Joe explains that his vision for the vineyard came about shortly after he travelled to New Zealand in 2015 and toured the vineyards of Waiheke Island. Joe’s family have farmed land in Sussex for three generations and so he decided to create a vineyard on some of the land, which had traditionally been given over to maize and arable crops.

“My grandad moved to a farm called Kinswood in Brooks Green in 1969 [hence the name Kinsbrook] and my family have been farming in Sussex for many years. We’ve always wanted to diversify and have seen many pockets of land around Sussex become vineyards in the past 20 years so the thought had always been in the back of our minds but time was always an issue so it never happened,” Joe explains.

Eager to make the family dreams a reality, after finishing university Joe sought the advice of Dermot Sugrue, winemaker at nearby Wiston Estate, on how to get into the wine industry. They began work on a négociant sparkling wine using grapes from a Hampshire vineyard’s 2014 harvest, before Joe headed off to New Zealand to ‘play rugby and research’.

Joe adds: “I spent a lot of time scoping out how they do vineyards there and what I saw was the tourism – they were building platforms on the mountains for weddings, restaurants, wine shops and I came back and realised there was far much more to it all than just the wine and having a product to sell.”

Debut wines

The 2019 Bacchus is light bodied, low alcohol (10.6%abv), aromatic wine

After convincing family to give over some land for a vineyard, he planted 19,500 vines at Brooks Green in May 2017. The first harvest took place in September and October 2019, and in early summer this year, Kinsbrook unveiled its inaugural still vegan wines – a Bacchus and a Pinot Gris.

A sparkling rose from that harvest will be ready in 2022, along with a Vintage Cuvee in 2023 but in the meantime, Kinsbrook has launched its négociant vintage cuvee 2014, made with winemaker Dermot Sugrue.

Since 2017 Joe and his small team have planted two more vineyards at Picketty Corner in West Chiltington – Kinsbrook’s main site – with a further 20 to 30 acres available for expansion.

The 2019 Pinot Gris is made from an Alsace-clone and delivers rich, oily, mouth-coating stone fruit flavours

“We’ve planned to go into a lot more still varieties as we have a lot of sparkling set now,” he says. “We’ve planted four varieties as a bit of a test, the forgotten varieties that were used in Champagne hundreds of years ago: Pinot Blanc and Pinot Gris, which most people will know of but also Arbane, Petit Meslier.

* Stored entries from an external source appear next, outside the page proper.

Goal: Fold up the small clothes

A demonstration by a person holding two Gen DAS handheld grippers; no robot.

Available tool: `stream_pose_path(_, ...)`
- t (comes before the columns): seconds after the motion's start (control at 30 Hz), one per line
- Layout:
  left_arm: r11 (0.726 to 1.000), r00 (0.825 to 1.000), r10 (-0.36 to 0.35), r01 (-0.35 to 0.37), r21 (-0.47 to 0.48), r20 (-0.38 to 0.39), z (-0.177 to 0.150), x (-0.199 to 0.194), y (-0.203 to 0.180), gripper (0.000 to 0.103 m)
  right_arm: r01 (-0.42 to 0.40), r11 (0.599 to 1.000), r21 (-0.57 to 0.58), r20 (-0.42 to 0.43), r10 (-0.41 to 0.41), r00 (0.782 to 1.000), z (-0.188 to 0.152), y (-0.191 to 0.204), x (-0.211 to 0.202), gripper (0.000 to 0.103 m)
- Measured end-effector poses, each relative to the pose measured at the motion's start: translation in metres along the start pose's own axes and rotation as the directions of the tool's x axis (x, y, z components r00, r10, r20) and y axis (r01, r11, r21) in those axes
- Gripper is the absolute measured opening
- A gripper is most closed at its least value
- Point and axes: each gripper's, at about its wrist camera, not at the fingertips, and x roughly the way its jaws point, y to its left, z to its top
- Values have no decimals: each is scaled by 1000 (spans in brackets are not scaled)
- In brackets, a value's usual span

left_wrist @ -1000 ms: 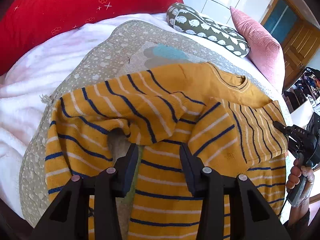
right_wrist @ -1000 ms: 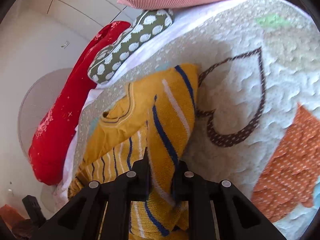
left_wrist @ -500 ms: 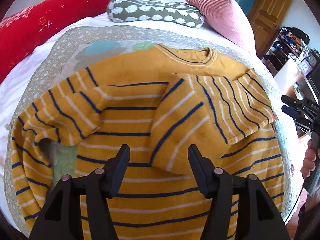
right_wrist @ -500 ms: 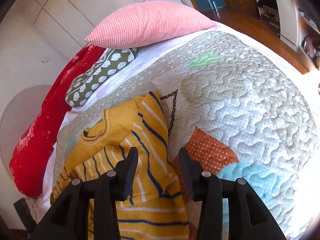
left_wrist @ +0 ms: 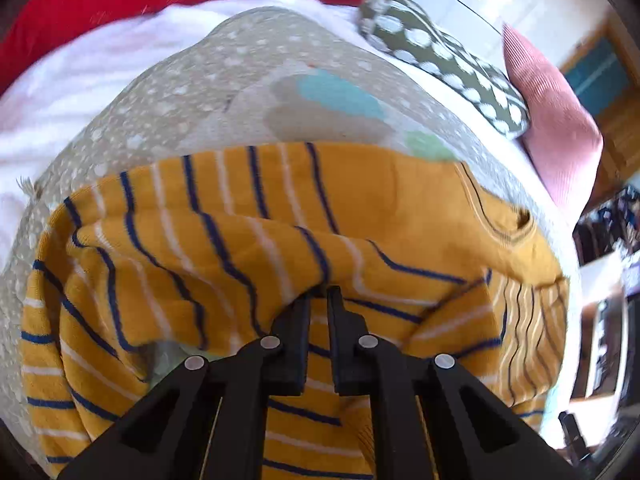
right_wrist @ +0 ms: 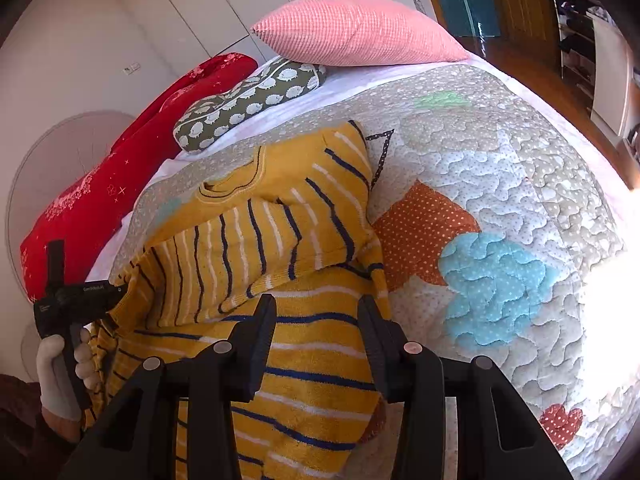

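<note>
A small mustard-yellow sweater (left_wrist: 360, 220) with navy and white stripes lies on a patchwork quilt (left_wrist: 240, 92). My left gripper (left_wrist: 319, 294) is shut on a fold of its left sleeve and lifts it over the body. In the right wrist view the sweater (right_wrist: 280, 216) has its right sleeve folded across the chest. My right gripper (right_wrist: 316, 312) is open and empty above the sweater's lower body. The left gripper (right_wrist: 124, 288) shows at the left edge of that view, pinching the fabric.
A pink pillow (right_wrist: 352, 36), a green patterned cushion (right_wrist: 248, 100) and a red bolster (right_wrist: 120, 184) lie at the head of the bed. The quilt (right_wrist: 500, 208) stretches to the right of the sweater. A wooden floor and door (right_wrist: 520, 12) lie beyond the bed.
My left gripper, open over the sweater before, has closed on the left sleeve and raised it. My right gripper let go of the right sleeve and drew back, open.
</note>
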Motion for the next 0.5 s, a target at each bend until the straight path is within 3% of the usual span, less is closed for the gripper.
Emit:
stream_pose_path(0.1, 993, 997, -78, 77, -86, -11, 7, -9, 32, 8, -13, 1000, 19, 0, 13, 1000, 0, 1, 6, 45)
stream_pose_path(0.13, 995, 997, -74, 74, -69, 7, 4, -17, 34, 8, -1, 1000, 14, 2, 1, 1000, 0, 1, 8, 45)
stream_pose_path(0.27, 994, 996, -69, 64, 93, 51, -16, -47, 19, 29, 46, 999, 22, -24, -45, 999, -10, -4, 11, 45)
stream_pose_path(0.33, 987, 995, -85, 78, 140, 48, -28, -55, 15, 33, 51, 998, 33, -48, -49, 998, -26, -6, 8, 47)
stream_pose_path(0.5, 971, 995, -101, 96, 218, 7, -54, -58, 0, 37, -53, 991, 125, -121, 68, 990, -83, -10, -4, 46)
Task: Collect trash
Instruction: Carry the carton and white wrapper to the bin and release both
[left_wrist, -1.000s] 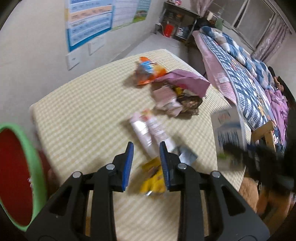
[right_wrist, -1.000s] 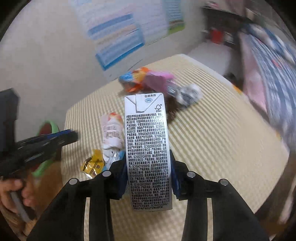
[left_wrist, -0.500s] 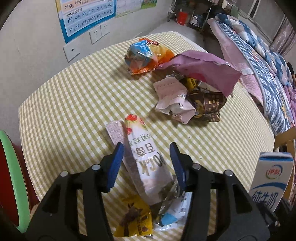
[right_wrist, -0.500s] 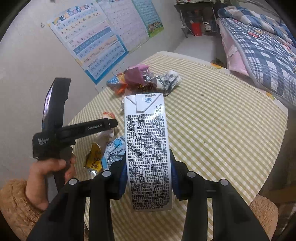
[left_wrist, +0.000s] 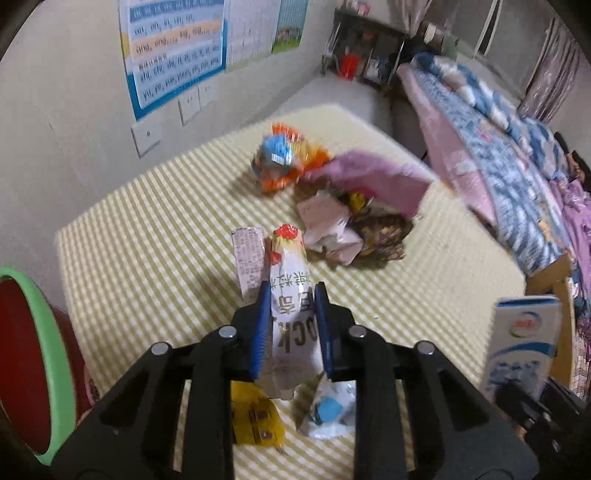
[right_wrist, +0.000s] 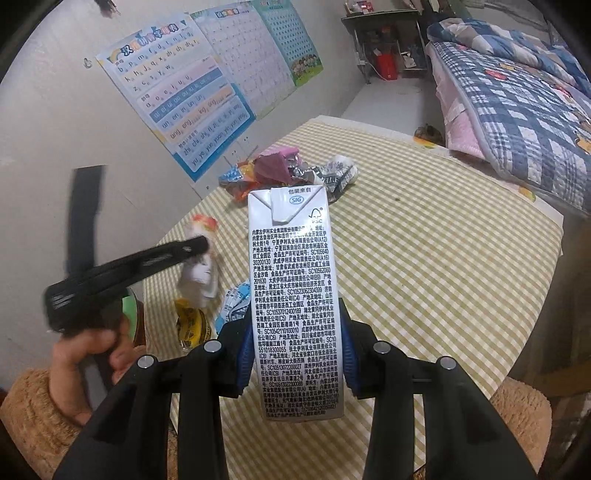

I really like the idea that we have the chance in England to experiment a bit and learn our niches and find our points of differences.”

The future of Kinsbrook

Picketty Corner is where you will find Kinsbrook’s Horsebox Café, which they converted themselves and is open every day serving tea, coffee and homemade light bites, as well as their wines, although Joe has much bigger plans.

“I don’t just want it to be about the wine, I want this to be a destination,” he says. “We have plans for a fine foods shop to open next autumn with a deli, a baker, a butchery counter and a café upstairs – not everyone drinks wine but that doesn’t mean they can’t appreciate looking out over a beautiful vineyard in Sussex.”

Further plans for an onsite winery (at the moment they use the services of Simon Woodhead at Stopham Vineyard for their still wines) and lodges could very well soon make Kinsbrook a destination for wine lovers all over the world.

Kinsbrook Vineyard can be found at Picketty Corner, West Chiltington Road, West Chiltington RH20 2LU.